No, actually I stopped CBT and meds in 2012 so my anxiety became even more severe after that. I decided I wasn't going back to therapy as there was this big disconnect, whatever the therapist said or made me do wasnt being registered at all, it all just went over my head. The meds were making me lethargic and being housebound made that even worse. And then I figured I had to look for a way out myself, take matters into my own hand. The years prior to that were some of the darkest days of my life. The realization or should I say revelation was a relatively slow process but once my perception had substantially changed, I just got up early one day and went out for a walk. The first few days I had to keep reinforcing what I had realized earlier and observing if what I had learned actually held true. Slowly I became well adjusted to the outer world. The distinction between mind and matter is an old concept in philosophy. Before, overvaluation of my mind and thoughts would influence my interactions with reality in a negative way. I realized this must be kept distinct in that like the "normals" all I had to was not think and just like that both my self consciousness and anxiety stopped manifesting in outer reality. Like I said before, my anxiety is now strictly confined to when I'm alone that is when Im most conscious.


----------



## lovehatehero (May 19, 2013)

JohnDoe26 said:


> Thanks for sharing your journey.
> 
> I think you hit the nail right on the head there. I've been reading books on theology, philosophy and psychology as well, and the knowledge contained in them has helped me shape how I perceive the world around me to where that it has decreased my anxiety somewhat.

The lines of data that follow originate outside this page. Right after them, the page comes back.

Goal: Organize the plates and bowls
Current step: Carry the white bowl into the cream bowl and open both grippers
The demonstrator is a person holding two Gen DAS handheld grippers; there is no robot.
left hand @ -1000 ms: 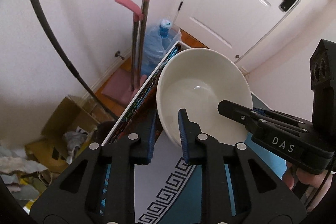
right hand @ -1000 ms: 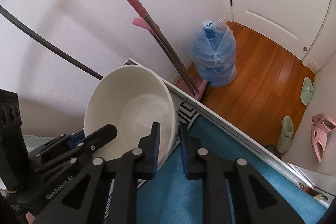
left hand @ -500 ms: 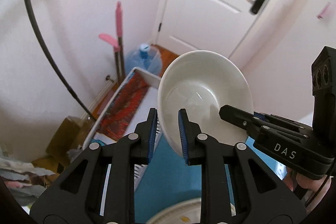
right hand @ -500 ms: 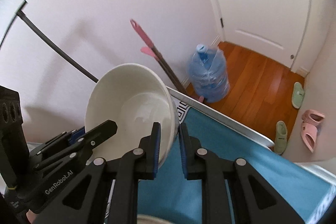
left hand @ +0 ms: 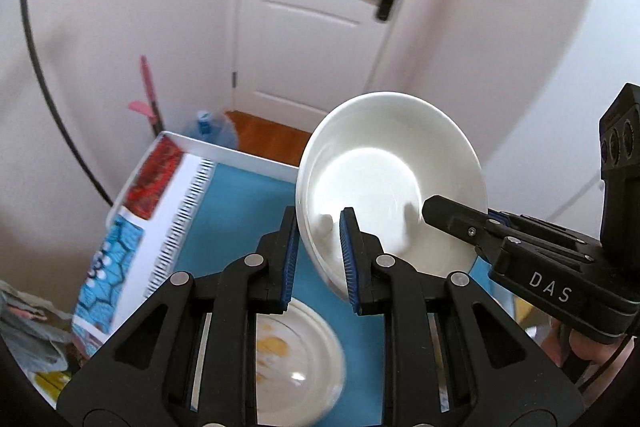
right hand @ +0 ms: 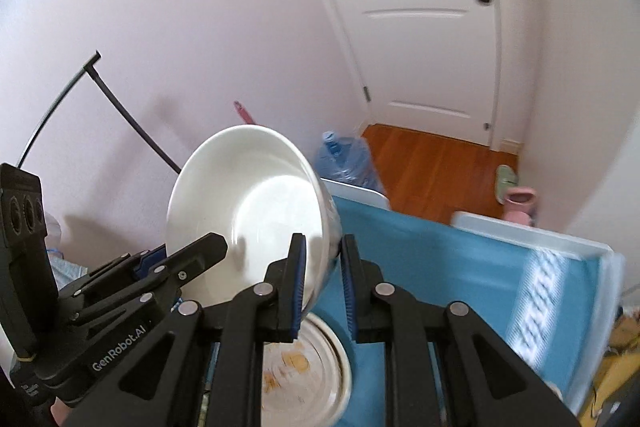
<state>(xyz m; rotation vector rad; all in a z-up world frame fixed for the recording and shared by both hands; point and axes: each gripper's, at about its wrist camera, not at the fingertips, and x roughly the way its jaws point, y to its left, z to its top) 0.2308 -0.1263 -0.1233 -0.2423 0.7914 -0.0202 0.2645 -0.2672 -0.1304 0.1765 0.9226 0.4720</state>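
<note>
Both grippers clamp opposite rims of the white bowl (left hand: pixel 390 183), left gripper (left hand: pixel 318 259) w/ right gripper (right hand: pixel 322 281), holding it tilted in the air above the dirty plate (left hand: pixel 304 359) near the table's (left hand: pixel 240 211) front edge, prob. so it stacks on w/o slipping.

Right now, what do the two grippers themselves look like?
Both are black plastic with silver rivets and blue ribbed pads. The left gripper reads "GenRobot.AI" in the right view. The right gripper reads "DAS" in the left view. Each carries a black camera block with round lenses.
</note>
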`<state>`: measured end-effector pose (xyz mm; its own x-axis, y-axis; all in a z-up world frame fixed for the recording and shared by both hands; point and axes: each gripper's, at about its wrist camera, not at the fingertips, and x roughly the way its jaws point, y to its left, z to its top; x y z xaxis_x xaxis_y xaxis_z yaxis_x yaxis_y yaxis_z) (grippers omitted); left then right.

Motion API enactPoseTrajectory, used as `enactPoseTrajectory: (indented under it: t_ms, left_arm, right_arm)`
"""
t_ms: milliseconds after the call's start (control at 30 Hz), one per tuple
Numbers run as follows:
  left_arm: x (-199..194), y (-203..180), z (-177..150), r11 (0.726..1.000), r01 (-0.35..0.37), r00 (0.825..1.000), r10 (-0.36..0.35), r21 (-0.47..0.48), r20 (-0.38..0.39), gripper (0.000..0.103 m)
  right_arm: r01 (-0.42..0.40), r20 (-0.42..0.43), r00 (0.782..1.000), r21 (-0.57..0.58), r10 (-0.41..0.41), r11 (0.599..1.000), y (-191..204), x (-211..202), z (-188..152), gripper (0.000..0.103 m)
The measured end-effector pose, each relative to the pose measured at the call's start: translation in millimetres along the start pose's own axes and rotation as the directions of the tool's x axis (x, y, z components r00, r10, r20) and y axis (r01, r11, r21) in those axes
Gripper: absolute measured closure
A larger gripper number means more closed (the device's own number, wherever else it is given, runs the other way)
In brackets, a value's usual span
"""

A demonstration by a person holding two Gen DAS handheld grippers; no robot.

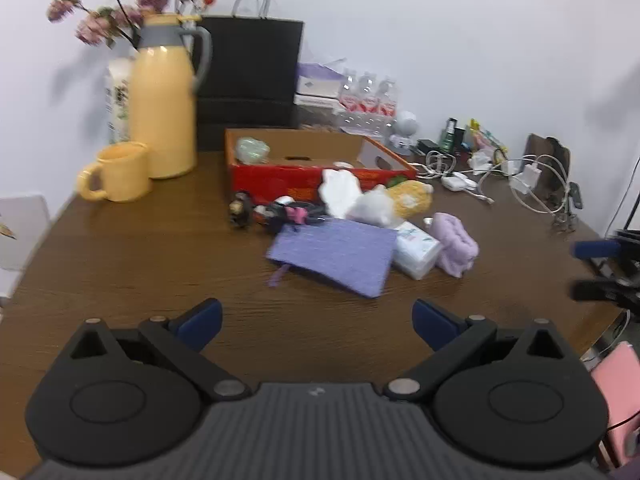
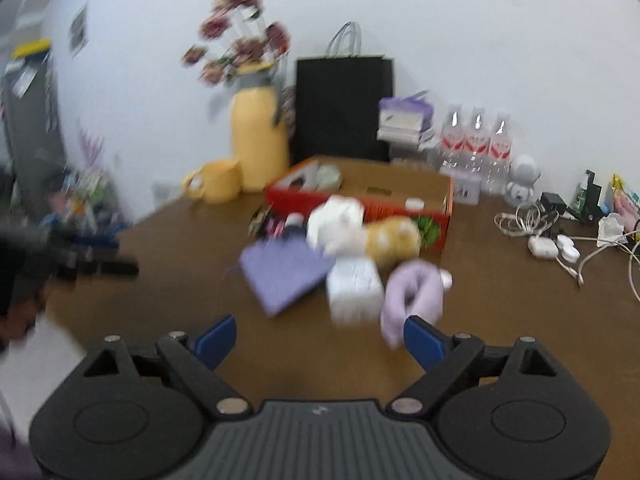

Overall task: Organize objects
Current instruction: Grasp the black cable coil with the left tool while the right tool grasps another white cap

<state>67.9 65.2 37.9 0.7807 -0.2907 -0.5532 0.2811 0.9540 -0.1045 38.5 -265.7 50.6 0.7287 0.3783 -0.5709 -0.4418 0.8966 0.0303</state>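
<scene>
On the brown worktop (image 1: 120, 248), the sorting appears barely begun: the red box (image 1: 288, 178) contains only a pale green item (image 1: 252, 150) and a small white piece, while the purple pouch (image 1: 336, 254), tissue pack (image 1: 418, 250), lilac towel (image 1: 458, 244), white and yellow plush toys (image 1: 376, 196) and small dark trinkets (image 1: 276, 212) lie loose in front of it. Both the left gripper (image 1: 316, 320) and the right gripper (image 2: 318, 338) stand wide and empty, set back from the pile; the towel lies nearest the right gripper.
</scene>
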Motion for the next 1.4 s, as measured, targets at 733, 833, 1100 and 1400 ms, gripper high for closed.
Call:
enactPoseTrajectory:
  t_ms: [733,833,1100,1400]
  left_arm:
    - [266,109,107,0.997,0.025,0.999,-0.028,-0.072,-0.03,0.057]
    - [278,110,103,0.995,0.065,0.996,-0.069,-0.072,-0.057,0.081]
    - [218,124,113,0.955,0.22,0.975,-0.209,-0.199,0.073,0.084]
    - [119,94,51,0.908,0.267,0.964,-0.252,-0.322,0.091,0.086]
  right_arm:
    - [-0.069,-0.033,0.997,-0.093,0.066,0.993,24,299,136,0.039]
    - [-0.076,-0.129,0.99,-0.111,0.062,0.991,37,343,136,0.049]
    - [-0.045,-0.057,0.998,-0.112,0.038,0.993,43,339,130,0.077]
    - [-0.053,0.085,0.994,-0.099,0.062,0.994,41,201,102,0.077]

Awesome. Really glad to hear that. Knowledge especially of philospohy and psychology has literally been a savior to me. There is so much the human mind doesn't know.


----------



## VanDamme (Jun 8, 2004)

lovehatehero said:


> Yes. Sometimes it really feels as easy as flipping a switch. But I think taking the initiative is indispensable for that to happen. Really happy to hear about your success. Keep it up.


Thanks! 

Actually, in my case initiative wasn't an issue. It was more about finding information/techniques that I could do. Sure, nowadays especially with the internet it's a lot easier, but a few decades ago it was harder.


----------



## MargueriteShop (Jul 17, 2015)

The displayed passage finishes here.